### Task goal
Count the lines below that carry the word "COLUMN". Answer with that number alone.

### Records for processing

────

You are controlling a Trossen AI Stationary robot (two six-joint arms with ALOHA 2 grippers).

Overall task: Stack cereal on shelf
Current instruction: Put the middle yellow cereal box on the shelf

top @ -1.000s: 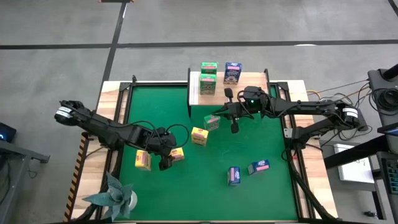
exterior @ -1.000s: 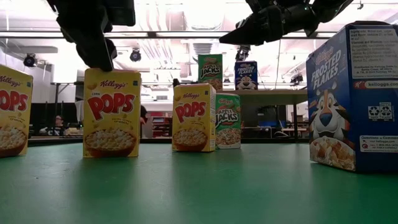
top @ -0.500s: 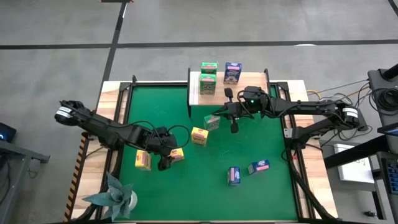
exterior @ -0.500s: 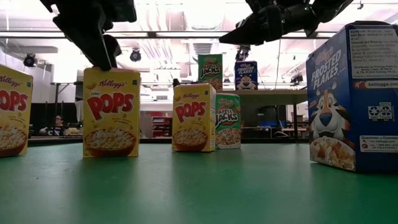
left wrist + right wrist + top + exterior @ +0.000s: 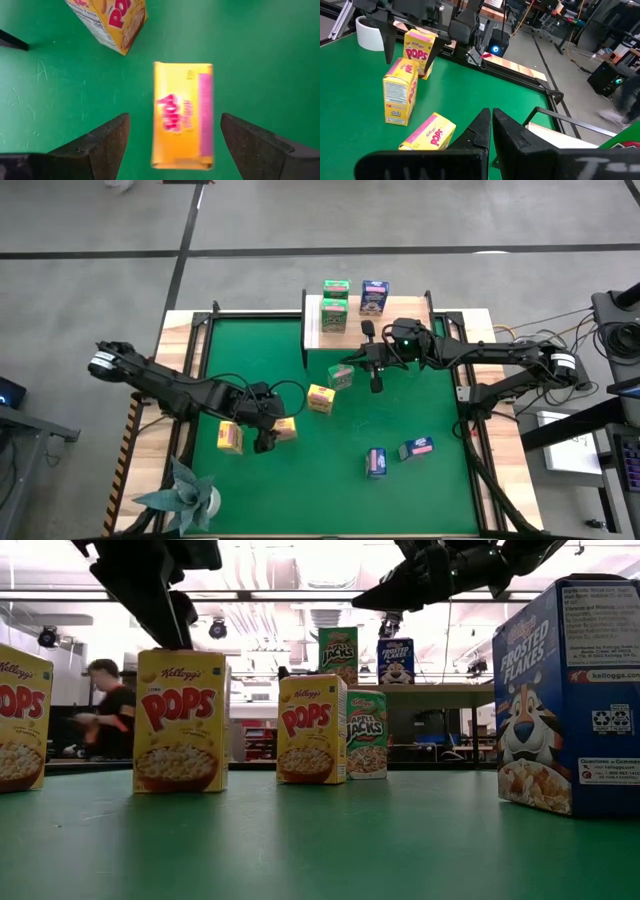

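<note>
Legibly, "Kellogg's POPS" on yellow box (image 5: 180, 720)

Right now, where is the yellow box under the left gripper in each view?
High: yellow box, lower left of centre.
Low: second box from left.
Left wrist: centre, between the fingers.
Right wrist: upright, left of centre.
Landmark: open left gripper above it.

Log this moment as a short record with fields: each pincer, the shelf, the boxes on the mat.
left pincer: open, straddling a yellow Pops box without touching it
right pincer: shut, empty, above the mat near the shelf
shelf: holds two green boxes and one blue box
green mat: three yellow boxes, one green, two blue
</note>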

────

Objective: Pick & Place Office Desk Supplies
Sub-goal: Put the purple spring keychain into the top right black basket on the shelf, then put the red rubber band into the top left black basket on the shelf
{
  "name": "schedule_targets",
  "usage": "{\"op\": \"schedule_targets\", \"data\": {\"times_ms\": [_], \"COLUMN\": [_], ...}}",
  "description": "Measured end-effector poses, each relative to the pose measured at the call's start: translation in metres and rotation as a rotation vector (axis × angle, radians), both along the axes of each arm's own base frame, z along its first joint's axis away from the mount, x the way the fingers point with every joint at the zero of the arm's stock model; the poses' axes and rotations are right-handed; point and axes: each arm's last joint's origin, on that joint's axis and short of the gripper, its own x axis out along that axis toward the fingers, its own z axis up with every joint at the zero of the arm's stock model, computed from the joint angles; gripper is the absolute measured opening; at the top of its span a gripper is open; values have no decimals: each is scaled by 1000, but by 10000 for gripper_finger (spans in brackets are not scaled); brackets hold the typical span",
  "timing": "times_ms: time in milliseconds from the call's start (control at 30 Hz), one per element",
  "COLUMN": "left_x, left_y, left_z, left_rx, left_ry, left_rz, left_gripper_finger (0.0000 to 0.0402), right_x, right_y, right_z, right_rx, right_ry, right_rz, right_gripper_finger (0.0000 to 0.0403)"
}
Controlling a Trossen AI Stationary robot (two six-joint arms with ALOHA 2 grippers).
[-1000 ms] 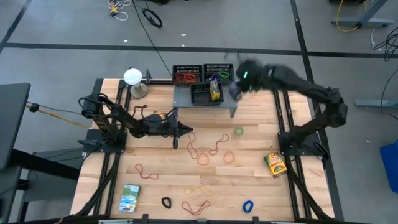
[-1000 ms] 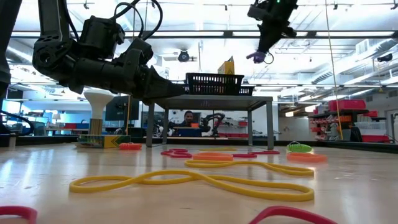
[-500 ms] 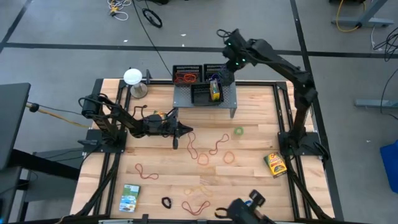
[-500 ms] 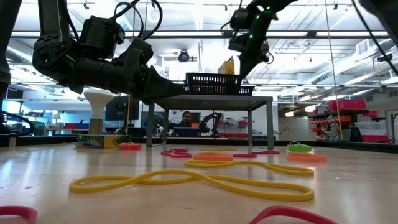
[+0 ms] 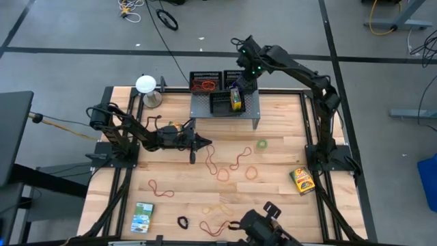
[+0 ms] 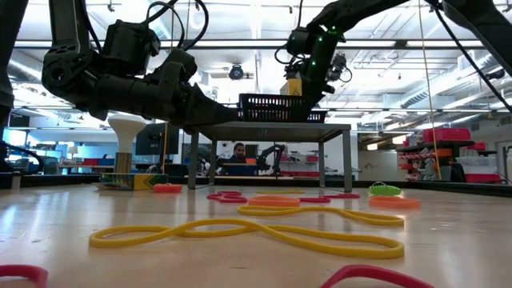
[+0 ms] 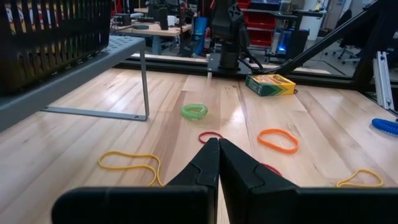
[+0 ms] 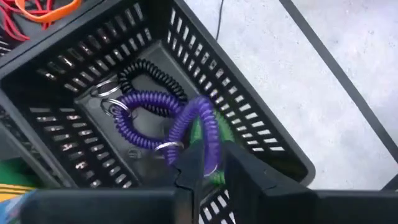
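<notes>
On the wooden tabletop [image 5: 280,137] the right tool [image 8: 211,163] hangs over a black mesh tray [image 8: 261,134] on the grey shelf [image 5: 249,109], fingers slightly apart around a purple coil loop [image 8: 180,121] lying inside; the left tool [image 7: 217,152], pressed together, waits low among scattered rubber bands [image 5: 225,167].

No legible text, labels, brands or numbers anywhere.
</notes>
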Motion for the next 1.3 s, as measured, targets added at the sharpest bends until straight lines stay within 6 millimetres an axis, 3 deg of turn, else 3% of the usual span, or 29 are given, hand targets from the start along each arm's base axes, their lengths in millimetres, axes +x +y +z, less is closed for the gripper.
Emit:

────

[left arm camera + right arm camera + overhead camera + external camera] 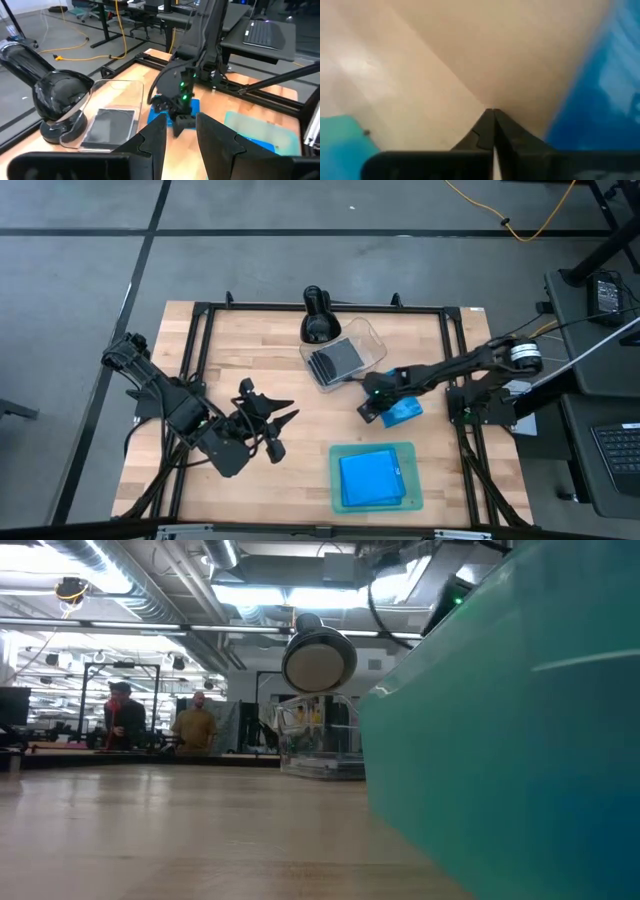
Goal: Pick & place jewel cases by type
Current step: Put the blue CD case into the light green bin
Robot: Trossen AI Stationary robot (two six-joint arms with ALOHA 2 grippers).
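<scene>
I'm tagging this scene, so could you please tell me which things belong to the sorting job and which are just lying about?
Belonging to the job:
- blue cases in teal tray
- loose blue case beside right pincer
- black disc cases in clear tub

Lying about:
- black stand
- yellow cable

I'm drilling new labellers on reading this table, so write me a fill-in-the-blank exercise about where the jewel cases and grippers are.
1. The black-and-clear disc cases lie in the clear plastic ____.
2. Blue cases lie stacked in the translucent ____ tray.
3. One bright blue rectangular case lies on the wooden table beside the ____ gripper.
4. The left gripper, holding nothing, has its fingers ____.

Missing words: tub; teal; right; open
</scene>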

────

### Solution
2